5. Can individuals have mixed mindsets, depending on the task presented?
>> You can have different mindsets in different areas. There are some people who have very much a growth mindset say in athletics. They think well that's practice, and those skills can be developed. But they may have a fixed mindset with respect to intelligence or math. Other people, vice versa. So it can be quite domain-specific.
6. How do you determine who has a fixed mindset and who has a growth mindset?
>> You can determine who has a fixed or growth mindset by a set of questions that we have. Or for example, an intelligence, do you agree or disagree with the following statement? You have a certain amount of intelligence, and you can't really do much to change it. You can learn new things, but you can't change how smart you are. Or do you agree with this? Everybody, no matter who they are, can become substantially more intelligent. The first one is a fixed mindset, the second is a growth mindset.
7. Can individuals change their mindsets?
>> Well, there are interventions now, both for students and for managers. Peter Hesslin [phonetic] has developed mindset workshops for managers. And in both cases -- for students or managers -- the individual is taught that the brain is a very dynamic organ. It grows new connections every time you learn, and over time you can become quite a bit more intellectually skilled. This, along with a variety of exercises that illustrate that point contains mindsets. Another thing that we've found in our research is that praising can create different mindsets. When you praise a student's intelligence, it puts them in a fixed mindset and makes them afraid of challenges and learning. When you praise their effort or strategies, it puts them in a growth mindset, and makes them quite challenge-seeking and resilient in the face of obstacles.
8. How can praising individuals in the wrong way limit their growth and their development of self-esteem?
>> Well, you know, for a long time educators and parents thought -- and many still say that you can give children self esteem by praising their qualities, like their intelligence or their talent.

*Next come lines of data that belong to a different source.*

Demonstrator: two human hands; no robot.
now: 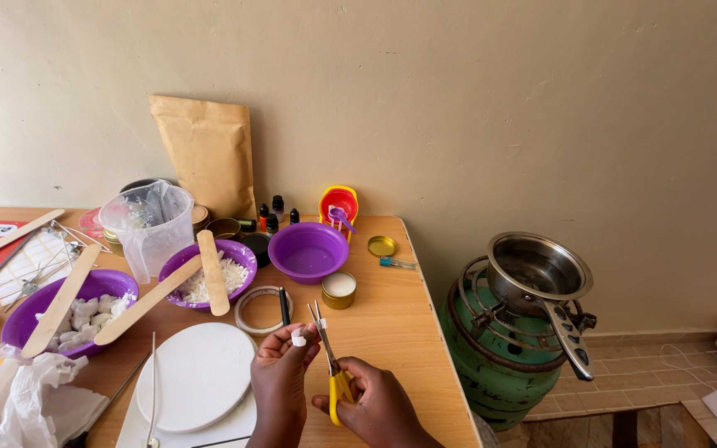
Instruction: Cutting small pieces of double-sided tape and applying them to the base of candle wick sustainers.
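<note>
Left hand point(280, 365) pinches a small white tab point(298, 338) in its grip, low on the counter point(392, 323). At its 3 o'clock, the right hand point(375, 402) clenches yellow-handled scissors point(329, 365), their thin silver blades slightly parted beside the tab.

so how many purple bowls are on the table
3. A left bowl holds white chunks, a middle bowl holds white flakes, and an empty bowl sits right of those. Clutter at the back could hide another.
</note>
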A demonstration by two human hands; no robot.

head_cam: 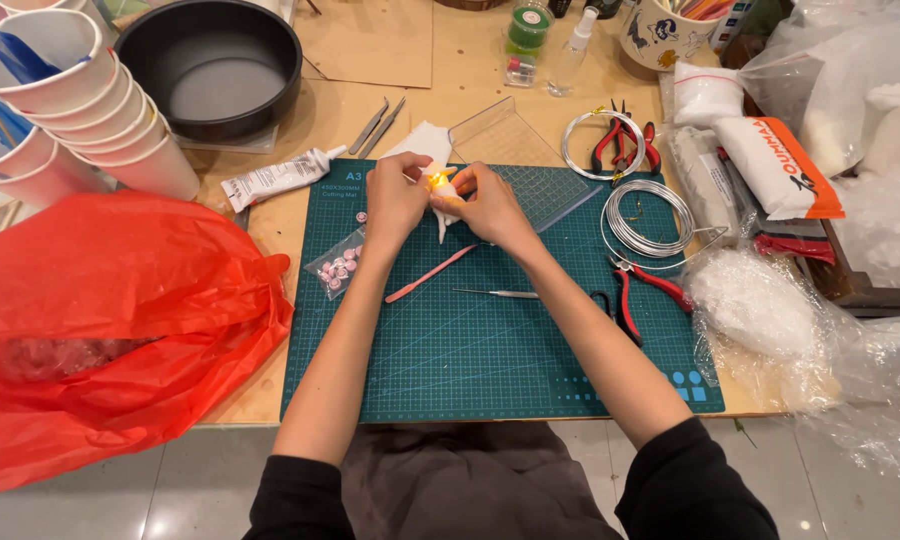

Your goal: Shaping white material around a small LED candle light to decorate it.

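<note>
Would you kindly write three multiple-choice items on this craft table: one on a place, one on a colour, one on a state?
1. Where does the pink stick lie?
A. on the green mat
B. in the black pan
C. in the paper cups

2. What colour is the big plastic bag?
A. blue
B. red
C. yellow

3. What holds the small glowing piece?
A. nothing
B. the pliers
C. both hands, left hand and right hand

Key: 1 A, it rests on the mat below the hands; 2 B, plainly red; 3 C, both sets of fingers close on it.
</note>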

And we've found quite the opposite. It boosts them for a minute, but then as soon as they hit a difficulty, their self esteem goes out the window, their enjoyment of the task goes down the drain, and their performance suffers. If you want to help your child with self esteem, or your student with self esteem, teach them how to love challenge, how to enjoy effort, how to persist in the face of obstacles, how to learn from their mistakes. Praise their efforts, strategies, and process, not their intelligence and talent.
9. Is self-esteem consistent from childhood to adulthood?
>> Self-esteem is not consistent. From childhood to adulthood, many things can intervene to change it. But I want to say that it's really better to think of self-esteem not as something a child or an adult has, but as something that they seek. Everyone wants to feel good about themselves and what we need to do is teach children to seek self-esteem in ways that enhance their learning. Not to seek self-esteem in ways that stunt their learning and not to seek self-esteem by feeling better than others or by not trying something difficult or by stopping their work in school to preserve their egos. So, we have to teach them to love effort and learning and challenges as a way to feel good about themselves rather than looking smart as a way to feel good about themselves.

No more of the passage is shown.